Tenho acompanhado com bastante atenção o caso do jovem Roberto Farias Thomaz, de 20 anos, que está desaparecido no Pico Paraná desde o dia 1º de janeiro. Não conheço o jovem, mas, se na tarde do dia 30 de dezembro eu não tivesse desistido de ir passar o réveillon no Pico Paraná, fatalmente o teria encontrado no cume ao amanhecer do dia 1º de janeiro.
Já subi o Pico Paraná algumas vezes, assim como outras montanhas da região, e também já passei réveillon acampando em montanha. Nesta última virada de ano, estava com vontade de me isolar. Além de ser avesso a festas, comemorações e fogos de artifício, eu buscava uma passagem de ano diferente e, por isso, escolhi subir o Pico Paraná. Treinei durante um mês e convidei um amigo para me acompanhar nessa aventura.
Tudo estava certo e planejado para a viagem, mas, na terça-feira, dia 30, acordei com uma sensação estranha. Minha intuição dizia para não seguir com a viagem. Entrei em contato com o pessoal do IAP, no Parque Estadual Pico Paraná, e fui informado de que as trilhas estavam pesadas e perigosas, pois havia chovido todos os dias na última semana. A trilha molhada, por si só, não me fez desistir. O que realmente me fez cancelar a viagem foi saber que o parque estaria fechado no dia 31.
Eu sabia que existia a possibilidade de entrar mesmo com o parque fechado — como alguns fizeram, inclusive o jovem que se perdeu —, mas não sou adepto de atitudes irregulares e optei por desistir. Tinha consciência de que, ao entrar sem autorização em um parque estadual, correria o risco de ser multado e, em caso de acidente, o socorro poderia demorar. Com a decisão tomada, avisei meu amigo de que não iríamos mais e segui a vida.
No dia 1º de janeiro, comecei a ver as notícias sobre o jovem desaparecido e me dei conta de que, se tivesse insistido na viagem, talvez o tivesse encontrado. Pelo que li até agora, ele e a amiga que o acompanhava cometeram alguns erros que acabaram resultando em seu desaparecimento. Não julgo ninguém, pois não estava lá. Apenas faço essa reflexão com base em experiências que já vivi em montanha, inclusive nas trilhas do Pico Paraná.
Uma coisa que aprendi é que não se deve deixar um companheiro sozinho na trilha, principalmente quando ele não está se sentindo bem, como parece ter sido o caso. Já ajudei companheiros em dificuldades em trilhas de montanha, assim como já fui ajudado. Inclusive, na última vez que subi o Pico Paraná, na Páscoa de 2022, tive um mau jeito nas costas quase no final da subida. Na descida sofri bastante: fiquei lento e, para piorar, tive problemas com a lanterna. O final da trilha foi extremamente difícil, sob chuva, mas minha companheira não me abandonou e me guiou até o fim.

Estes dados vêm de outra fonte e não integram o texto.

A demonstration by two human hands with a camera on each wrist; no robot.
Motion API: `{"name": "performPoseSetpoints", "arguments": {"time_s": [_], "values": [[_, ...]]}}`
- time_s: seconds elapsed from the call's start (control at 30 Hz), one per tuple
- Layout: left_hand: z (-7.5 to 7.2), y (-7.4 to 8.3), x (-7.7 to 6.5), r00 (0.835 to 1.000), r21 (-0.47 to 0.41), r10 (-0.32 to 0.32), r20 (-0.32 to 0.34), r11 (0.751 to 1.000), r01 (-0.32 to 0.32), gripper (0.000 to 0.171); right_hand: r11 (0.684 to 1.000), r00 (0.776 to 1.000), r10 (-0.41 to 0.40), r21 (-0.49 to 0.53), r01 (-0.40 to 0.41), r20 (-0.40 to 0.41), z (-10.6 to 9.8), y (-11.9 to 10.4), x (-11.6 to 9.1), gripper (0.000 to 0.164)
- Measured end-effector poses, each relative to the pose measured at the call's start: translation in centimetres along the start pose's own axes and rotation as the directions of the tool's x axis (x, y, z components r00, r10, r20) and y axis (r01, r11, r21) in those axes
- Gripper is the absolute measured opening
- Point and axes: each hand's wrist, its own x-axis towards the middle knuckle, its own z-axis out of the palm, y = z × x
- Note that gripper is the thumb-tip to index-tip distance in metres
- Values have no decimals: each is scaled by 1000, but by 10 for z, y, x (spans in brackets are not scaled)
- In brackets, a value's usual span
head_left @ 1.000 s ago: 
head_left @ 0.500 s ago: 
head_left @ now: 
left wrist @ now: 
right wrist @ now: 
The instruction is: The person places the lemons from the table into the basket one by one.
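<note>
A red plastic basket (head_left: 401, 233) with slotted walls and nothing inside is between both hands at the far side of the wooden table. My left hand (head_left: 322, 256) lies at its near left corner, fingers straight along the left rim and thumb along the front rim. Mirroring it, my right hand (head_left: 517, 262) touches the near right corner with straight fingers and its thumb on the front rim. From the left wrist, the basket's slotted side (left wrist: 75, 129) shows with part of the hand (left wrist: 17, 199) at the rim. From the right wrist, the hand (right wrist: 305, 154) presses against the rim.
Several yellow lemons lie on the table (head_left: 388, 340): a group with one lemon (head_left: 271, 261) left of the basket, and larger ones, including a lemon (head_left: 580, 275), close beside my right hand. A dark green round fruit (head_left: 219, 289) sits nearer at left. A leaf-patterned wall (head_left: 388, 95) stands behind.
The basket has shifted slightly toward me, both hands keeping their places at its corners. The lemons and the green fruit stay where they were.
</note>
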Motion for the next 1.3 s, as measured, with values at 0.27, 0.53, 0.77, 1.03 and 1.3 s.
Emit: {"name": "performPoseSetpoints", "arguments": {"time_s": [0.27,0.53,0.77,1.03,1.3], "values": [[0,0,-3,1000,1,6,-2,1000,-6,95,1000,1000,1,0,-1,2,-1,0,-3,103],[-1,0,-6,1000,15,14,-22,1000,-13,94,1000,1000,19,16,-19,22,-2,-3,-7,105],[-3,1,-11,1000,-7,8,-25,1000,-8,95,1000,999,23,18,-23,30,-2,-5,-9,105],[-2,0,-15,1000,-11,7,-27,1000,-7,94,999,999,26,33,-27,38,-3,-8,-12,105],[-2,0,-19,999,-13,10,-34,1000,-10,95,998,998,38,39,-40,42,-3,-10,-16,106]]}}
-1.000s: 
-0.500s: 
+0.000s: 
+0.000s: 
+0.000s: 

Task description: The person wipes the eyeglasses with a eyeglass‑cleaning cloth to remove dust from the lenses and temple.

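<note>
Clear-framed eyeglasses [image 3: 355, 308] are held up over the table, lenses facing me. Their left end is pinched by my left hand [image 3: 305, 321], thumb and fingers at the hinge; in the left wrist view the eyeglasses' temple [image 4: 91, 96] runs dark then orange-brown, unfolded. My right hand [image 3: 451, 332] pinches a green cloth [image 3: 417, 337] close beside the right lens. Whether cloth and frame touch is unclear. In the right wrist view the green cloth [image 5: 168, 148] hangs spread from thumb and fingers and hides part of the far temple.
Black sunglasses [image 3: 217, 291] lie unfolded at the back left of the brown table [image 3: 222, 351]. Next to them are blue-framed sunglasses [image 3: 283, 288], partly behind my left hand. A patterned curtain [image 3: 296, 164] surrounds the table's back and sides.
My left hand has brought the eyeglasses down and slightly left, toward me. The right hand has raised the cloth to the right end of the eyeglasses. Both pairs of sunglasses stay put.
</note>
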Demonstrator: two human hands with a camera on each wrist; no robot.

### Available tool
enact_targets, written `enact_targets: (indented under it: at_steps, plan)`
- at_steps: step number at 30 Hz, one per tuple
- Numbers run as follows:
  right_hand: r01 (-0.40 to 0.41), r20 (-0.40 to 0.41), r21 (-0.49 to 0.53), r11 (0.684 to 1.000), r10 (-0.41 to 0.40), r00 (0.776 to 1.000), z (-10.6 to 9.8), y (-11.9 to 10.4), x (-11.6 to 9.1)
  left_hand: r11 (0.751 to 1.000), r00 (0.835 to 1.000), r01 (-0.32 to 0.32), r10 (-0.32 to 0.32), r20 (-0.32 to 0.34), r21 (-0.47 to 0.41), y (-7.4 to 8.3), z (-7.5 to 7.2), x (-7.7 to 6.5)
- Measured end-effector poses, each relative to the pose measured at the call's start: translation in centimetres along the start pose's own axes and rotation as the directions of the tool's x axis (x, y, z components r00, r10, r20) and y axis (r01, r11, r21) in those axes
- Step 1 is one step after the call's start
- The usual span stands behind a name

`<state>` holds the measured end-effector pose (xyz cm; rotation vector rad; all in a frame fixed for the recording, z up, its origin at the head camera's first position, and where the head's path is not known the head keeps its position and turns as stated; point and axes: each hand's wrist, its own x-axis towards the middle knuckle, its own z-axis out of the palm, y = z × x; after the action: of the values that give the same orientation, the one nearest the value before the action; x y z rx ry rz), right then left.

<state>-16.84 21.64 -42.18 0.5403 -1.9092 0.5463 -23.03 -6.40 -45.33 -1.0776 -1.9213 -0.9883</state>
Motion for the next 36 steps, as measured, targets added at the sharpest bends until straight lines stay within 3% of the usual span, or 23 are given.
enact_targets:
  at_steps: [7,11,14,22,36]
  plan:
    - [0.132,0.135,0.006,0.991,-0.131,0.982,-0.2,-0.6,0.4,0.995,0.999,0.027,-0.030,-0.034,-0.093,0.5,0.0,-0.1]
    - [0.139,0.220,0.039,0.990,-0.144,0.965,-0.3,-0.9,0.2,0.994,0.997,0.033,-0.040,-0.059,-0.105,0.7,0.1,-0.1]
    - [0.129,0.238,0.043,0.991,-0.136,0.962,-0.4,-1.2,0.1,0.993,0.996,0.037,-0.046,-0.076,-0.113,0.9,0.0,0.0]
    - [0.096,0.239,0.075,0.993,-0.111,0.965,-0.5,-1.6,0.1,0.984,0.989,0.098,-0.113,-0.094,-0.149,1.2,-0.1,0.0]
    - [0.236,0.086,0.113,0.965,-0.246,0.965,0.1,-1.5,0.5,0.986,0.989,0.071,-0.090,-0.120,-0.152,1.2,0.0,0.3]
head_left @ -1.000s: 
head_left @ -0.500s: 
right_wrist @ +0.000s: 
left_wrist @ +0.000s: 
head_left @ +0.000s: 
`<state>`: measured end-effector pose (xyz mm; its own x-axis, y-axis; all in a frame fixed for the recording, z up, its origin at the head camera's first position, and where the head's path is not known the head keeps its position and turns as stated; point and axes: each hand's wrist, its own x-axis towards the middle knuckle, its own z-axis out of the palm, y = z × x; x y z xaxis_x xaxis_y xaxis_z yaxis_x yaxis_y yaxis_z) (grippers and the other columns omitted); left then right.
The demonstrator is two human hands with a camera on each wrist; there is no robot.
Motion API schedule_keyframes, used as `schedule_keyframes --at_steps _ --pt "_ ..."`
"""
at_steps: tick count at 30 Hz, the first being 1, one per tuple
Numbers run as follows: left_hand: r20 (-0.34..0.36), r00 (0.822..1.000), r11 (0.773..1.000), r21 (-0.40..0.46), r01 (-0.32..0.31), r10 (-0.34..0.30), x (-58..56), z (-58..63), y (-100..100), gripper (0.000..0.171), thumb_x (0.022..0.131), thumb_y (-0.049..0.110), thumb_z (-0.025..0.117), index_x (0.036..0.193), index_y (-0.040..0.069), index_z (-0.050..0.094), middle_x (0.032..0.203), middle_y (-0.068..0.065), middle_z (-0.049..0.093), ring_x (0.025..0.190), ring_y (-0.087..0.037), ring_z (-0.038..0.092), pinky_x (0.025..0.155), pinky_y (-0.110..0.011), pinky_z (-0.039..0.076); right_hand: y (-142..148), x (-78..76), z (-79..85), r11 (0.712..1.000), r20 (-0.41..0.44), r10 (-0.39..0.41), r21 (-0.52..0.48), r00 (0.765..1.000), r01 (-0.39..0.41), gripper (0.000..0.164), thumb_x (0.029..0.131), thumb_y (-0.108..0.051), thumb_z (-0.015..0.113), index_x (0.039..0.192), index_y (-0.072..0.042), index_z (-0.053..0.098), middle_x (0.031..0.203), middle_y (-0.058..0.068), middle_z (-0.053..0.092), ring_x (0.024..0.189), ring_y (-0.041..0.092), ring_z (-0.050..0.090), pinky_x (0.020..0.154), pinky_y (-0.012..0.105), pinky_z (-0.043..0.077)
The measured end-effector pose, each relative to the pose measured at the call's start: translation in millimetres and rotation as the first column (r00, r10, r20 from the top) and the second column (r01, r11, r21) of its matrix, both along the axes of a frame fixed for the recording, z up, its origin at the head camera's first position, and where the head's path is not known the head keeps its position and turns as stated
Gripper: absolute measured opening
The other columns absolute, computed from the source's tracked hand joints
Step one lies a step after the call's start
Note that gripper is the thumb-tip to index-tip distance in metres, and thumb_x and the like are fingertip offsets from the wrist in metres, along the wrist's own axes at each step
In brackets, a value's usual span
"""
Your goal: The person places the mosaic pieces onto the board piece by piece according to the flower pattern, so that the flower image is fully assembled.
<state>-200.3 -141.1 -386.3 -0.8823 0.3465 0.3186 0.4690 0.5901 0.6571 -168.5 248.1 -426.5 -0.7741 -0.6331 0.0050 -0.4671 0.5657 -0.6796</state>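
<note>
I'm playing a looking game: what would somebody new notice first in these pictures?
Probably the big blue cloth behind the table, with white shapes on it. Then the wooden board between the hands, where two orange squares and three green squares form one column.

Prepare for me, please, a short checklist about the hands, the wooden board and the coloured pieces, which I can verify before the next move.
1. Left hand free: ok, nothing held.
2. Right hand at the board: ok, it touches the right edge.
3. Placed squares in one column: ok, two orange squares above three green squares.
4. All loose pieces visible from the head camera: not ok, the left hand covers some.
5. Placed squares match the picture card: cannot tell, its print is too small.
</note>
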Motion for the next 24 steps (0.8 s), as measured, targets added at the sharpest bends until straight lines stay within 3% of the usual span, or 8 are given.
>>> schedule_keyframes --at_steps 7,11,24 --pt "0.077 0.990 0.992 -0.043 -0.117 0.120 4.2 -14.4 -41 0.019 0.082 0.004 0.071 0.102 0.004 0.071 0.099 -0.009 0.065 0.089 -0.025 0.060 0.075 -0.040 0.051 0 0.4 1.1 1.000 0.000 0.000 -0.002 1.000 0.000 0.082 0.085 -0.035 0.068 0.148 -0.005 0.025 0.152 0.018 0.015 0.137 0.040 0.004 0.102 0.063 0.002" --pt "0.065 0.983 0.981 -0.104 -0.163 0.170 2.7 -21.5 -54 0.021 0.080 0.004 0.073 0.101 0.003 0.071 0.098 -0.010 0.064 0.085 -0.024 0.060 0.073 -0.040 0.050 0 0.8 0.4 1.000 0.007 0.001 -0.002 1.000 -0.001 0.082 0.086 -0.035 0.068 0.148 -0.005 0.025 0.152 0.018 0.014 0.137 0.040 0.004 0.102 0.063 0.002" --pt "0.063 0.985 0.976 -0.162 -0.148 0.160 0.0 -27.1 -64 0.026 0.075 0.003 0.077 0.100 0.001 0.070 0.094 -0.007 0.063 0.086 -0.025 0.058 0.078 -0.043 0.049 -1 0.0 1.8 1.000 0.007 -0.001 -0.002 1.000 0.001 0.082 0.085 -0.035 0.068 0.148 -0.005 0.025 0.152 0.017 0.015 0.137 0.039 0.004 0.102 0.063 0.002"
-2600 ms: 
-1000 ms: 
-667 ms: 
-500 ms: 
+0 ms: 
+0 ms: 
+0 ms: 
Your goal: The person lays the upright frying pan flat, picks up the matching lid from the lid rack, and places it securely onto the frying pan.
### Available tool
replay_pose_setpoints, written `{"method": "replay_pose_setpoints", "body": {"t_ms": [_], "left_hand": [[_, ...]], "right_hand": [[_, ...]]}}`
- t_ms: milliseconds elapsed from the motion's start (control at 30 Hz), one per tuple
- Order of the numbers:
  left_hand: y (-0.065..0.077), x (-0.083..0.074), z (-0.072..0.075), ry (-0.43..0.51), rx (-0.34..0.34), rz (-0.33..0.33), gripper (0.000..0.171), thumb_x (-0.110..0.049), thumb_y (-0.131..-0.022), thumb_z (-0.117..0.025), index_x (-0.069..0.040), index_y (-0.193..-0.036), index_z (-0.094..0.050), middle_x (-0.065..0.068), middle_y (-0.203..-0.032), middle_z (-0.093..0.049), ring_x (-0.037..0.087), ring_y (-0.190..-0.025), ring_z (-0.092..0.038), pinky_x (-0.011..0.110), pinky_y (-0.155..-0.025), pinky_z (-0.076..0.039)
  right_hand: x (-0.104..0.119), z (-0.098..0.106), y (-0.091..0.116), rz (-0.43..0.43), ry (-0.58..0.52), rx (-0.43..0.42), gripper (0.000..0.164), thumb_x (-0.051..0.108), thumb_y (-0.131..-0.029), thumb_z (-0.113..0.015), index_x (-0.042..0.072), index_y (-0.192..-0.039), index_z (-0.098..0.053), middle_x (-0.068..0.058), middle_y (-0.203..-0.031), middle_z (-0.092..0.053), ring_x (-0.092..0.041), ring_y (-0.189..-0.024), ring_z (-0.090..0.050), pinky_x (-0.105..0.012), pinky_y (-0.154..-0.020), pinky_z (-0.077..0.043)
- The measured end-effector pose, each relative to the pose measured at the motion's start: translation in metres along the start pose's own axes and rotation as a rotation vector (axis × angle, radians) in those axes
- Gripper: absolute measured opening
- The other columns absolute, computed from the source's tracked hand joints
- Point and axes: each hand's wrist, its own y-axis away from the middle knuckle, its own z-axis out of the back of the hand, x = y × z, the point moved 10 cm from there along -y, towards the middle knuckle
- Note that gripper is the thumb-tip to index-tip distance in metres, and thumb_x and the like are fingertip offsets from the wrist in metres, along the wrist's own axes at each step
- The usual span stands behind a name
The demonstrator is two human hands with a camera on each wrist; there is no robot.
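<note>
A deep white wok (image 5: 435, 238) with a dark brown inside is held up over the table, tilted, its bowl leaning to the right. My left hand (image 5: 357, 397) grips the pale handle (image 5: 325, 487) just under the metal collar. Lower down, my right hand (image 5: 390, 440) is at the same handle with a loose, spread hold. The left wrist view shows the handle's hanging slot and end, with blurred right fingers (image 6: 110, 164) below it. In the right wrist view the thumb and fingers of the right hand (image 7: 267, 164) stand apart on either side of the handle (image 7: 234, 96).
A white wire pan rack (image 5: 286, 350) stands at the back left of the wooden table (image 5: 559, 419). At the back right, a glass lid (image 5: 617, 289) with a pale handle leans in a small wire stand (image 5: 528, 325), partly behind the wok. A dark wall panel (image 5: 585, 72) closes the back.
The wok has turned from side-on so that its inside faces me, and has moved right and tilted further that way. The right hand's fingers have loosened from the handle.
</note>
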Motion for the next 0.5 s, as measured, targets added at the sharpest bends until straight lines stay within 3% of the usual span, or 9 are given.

Com dor e cansaço, meu raciocínio ficou comprometido e eu já não conseguia tomar as melhores decisões. Até escolher onde pisar na trilha molhada e escorregadia se tornava um desafio, e acabei sofrendo algumas quedas. Por isso, acredito que o jovem desaparecido possa ter passado por algo semelhante. Estando sozinho, cansado, sem comida (água até é possível encontrar nos riachos da região), molhado, com frio e sem conhecer bem o local, a chance de se perder ou sofrer uma queda na mata fechada é grande. Nessas condições, torna-se extremamente difícil se orientar e encontrar uma saída.
Desejo, de coração, que ele seja encontrado com vida e em boas condições. No entanto, confesso que a situação tem cheiro de tragédia. Fico me perguntando se, caso eu tivesse ido, algo poderia ter sido diferente. Pelo meu perfil de cuidar de quem passa mal na trilha — algo que já fiz outras vezes —, talvez eu pudesse ter ajudado de alguma forma, caso o tivesse encontrado. Por outro lado, talvez nem tivéssemos nos cruzado, ou até mesmo eu poderia ter sido o desaparecido, já que as trilhas estavam molhadas e perigosas.
Como o “se” não muda a realidade, fico em paz por ter tomado a decisão certa ao não viajar. Tenho uma boa intuição, mas raramente costumo ouvi-la. A partir de agora, pretendo dar mais atenção a ela, pois isso pode fazer toda a diferença.